JC reached out to touch the poster, then pulled his hand back again. He had a sudden horrible intuition that it might plunge on into the poster, as though into a deep pool. He made himself walk on, as outwardly casual and unconcerned as ever. The next poster shouted the wares for some new overblown sci-fi epic. As JC watched,
the improbable starships, with their blazing energy beams stabbing across the starry night, faded slowly away, revealing instead a stark and brutal poster entitled: What You Should Do in the Case of Sonic Attack. It made scary reading. At the top was a date: 35 October, 2118.
JC kept walking, increasing his pace slightly, glancing at the posters he passed. Scenes seemed to slip and slide, slyly re-creating themselves. Disturbing images clung to the wall, becoming strange windows into unsettling alien worlds and strange dimensions, all of them accompanied by unfamiliar text—the kind of writing you see in dreams, rich and meaningful, packed with a terrible significance and urgent warnings you can’t quite seem to grasp. JC walked faster and faster, wanting to see as much as possible while he could. He was fascinated. What would have unnerved and disturbed lesser men was meat and drink to him.

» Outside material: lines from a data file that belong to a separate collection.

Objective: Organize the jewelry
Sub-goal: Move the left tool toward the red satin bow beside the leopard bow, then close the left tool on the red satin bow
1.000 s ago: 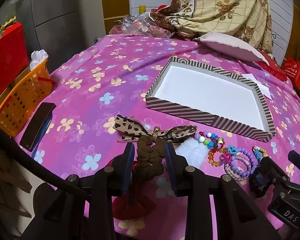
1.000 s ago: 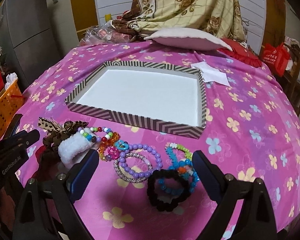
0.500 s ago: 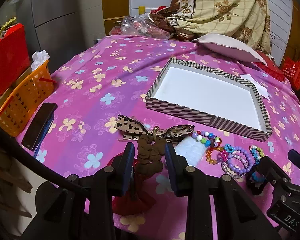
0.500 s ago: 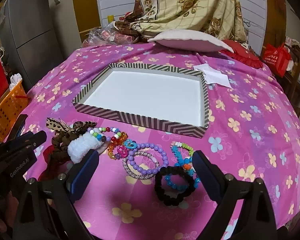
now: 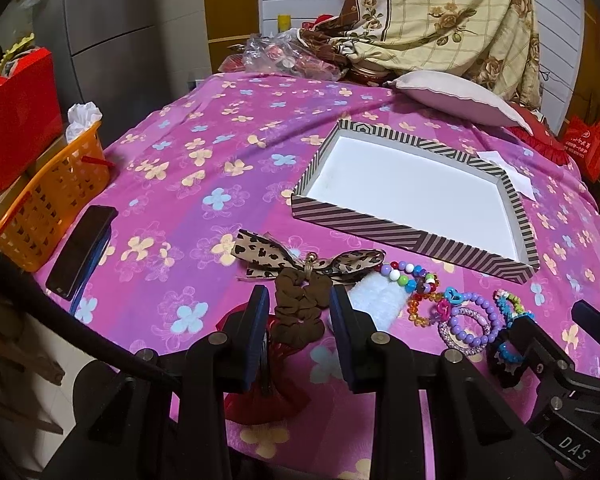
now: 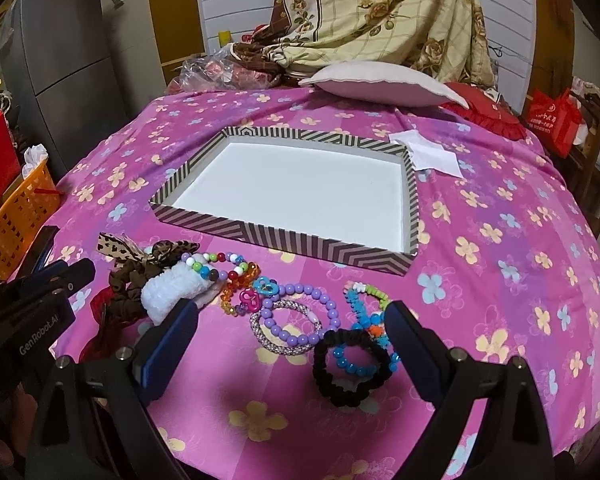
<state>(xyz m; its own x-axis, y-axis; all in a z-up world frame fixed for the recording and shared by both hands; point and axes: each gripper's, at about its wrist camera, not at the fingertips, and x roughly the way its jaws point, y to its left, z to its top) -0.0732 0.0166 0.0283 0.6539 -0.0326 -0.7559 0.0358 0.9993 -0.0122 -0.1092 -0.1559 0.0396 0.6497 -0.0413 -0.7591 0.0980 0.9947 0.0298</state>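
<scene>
A striped box (image 5: 380,224), white inside and holding nothing, lies on the pink flowered cloth. In front of it is a row of jewelry. My left gripper (image 5: 298,294) stands open, its jaws on either side of a brown scrunchie (image 5: 300,308) with a leopard bow (image 5: 260,252). A red scrunchie (image 5: 268,404) shows under the fingers. To the right lie a white fluffy band (image 6: 172,288), bead bracelets (image 6: 296,290) and a black scrunchie (image 6: 322,364). My right gripper (image 6: 292,312) hangs wide open over the bracelets, its right finger beside the black scrunchie.
An orange basket (image 5: 40,208) and a dark phone (image 5: 80,252) sit at the left edge of the table. A pillow (image 5: 456,96), draped bedding and plastic bags crowd the far side. White paper (image 6: 432,152) lies by the box's far right corner.
Both views have drawn back slightly, so the box and jewelry look a little smaller. The jaws and the jewelry keep their places.
</scene>
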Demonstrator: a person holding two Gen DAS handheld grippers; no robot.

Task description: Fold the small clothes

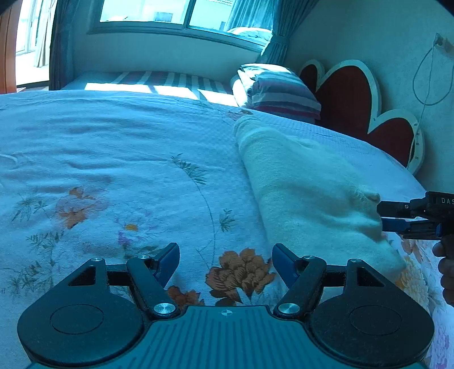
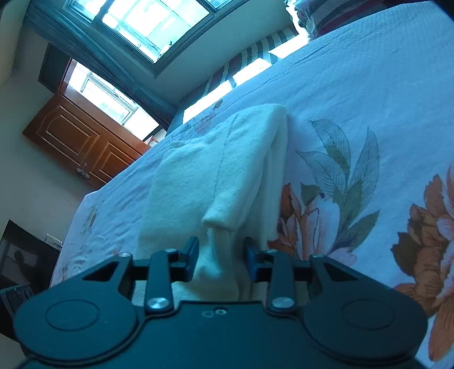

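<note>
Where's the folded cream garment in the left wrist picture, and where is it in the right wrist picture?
Left wrist view: the cream garment lies right of centre on the floral bedspread, with the right gripper at its near right end.
Right wrist view: it fills the centre, running away from the right gripper, a fold of it standing between the open jaws.
Shared landmark: the striped pillow, top right in the right wrist view.
</note>
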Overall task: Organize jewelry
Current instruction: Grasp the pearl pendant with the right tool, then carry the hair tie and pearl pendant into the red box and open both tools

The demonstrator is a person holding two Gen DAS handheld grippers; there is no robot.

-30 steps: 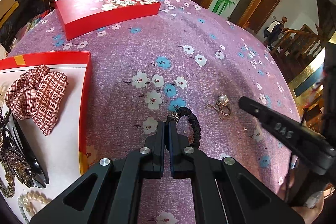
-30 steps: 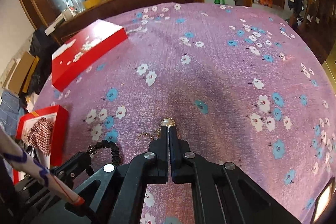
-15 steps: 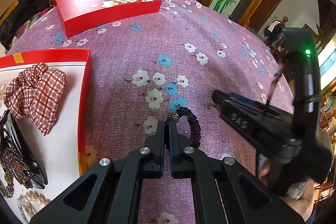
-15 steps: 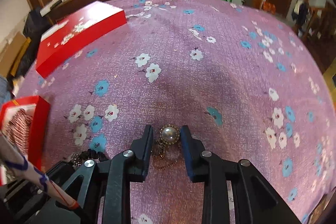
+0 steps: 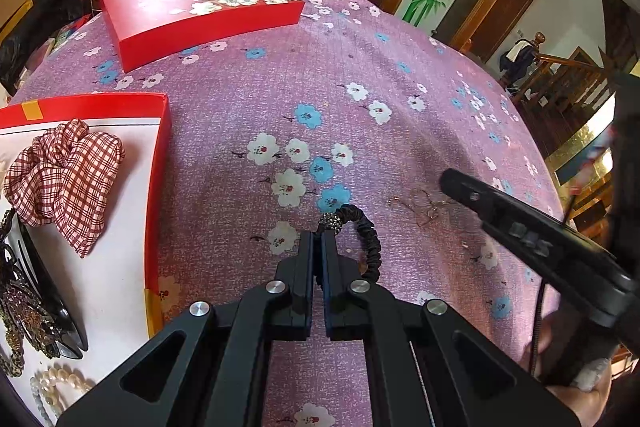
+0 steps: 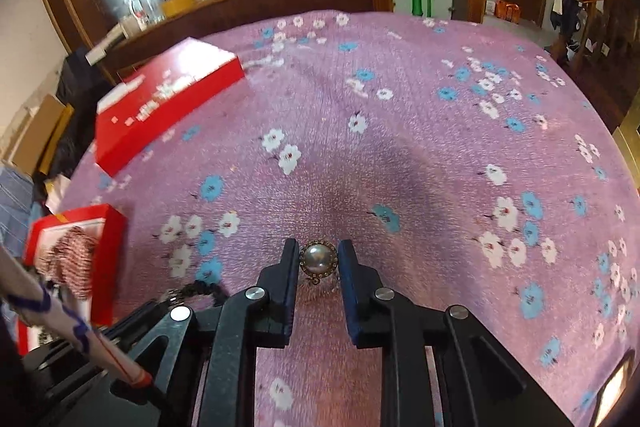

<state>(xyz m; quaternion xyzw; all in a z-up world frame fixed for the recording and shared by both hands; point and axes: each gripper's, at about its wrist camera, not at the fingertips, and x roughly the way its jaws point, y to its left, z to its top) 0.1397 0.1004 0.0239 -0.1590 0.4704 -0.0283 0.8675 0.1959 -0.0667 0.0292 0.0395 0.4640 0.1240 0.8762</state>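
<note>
Pearl brooch (image 6: 319,258): on the purple floral tablecloth (image 6: 400,155), sitting between the right gripper (image 6: 319,261) fingers near their tips; thin gilt chain trails from it back toward the tool.
Right gripper: jaws closing, brooch between them; narrow gap visible on both sides of the pearl, pads not pressing on it.
Right gripper from the left wrist view: seen as a black finger (image 5: 520,223) coming in from the right, tip over the gilt chain (image 5: 424,205).
Left gripper (image 5: 318,239): jaws together, clamped on the black hair tie (image 5: 370,239); the tie's beaded knot sits just past the fingertips, the rest of the loop curls down along the right finger.
Left vs right: side by side, near each other; the left tool shows at the lower left of the right wrist view.
Open red box (image 5: 158,195): left of the left gripper, white lining; holds a red checked scrunchie (image 5: 66,179), a dark jewelled hair clip (image 5: 28,311) and a pearl strand (image 5: 52,383).
Red lid (image 5: 200,7): flower print, lying flat on the cloth well ahead of the left gripper, apart from the box.
Background: wooden counter (image 6: 256,7) with clutter beyond the table's far edge.
</note>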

And yet, at the same time, a small but very real voice insisted on being heard, informing him that the only reason he was so immersed in his work . . . was because he had nothing else in his life he cared about. He never allowed himself to think that out loud. Not even when he lay awake in his single bed, in the early hours of the morning when the dawn seems furthest away . . . when a man’s thoughts turn almost against his will to what he’s made of his life as opposed to what he meant to make of it. When he looks back at his past, and sees nothing to value, or into his future . . . and sees nothing but more of the same. JC had always been a loner, even before the Carnacki Institute found him; and if his work was all he had, it was more than most people had.
He could never have a love in his life, only lovers. Ships that passed in the night and never called afterwards. Because JC could never even hint at what he really did for a living without scaring the other party away. So most of the women who passed through JC’s life said little, kept themselves to themselves, and left no trace behind. There hadn’t been anyone for months . . . but JC couldn’t seem to bring himself to care, much. You can still be lonely even when there’s someone else in the room if she’s not the right kind of someone.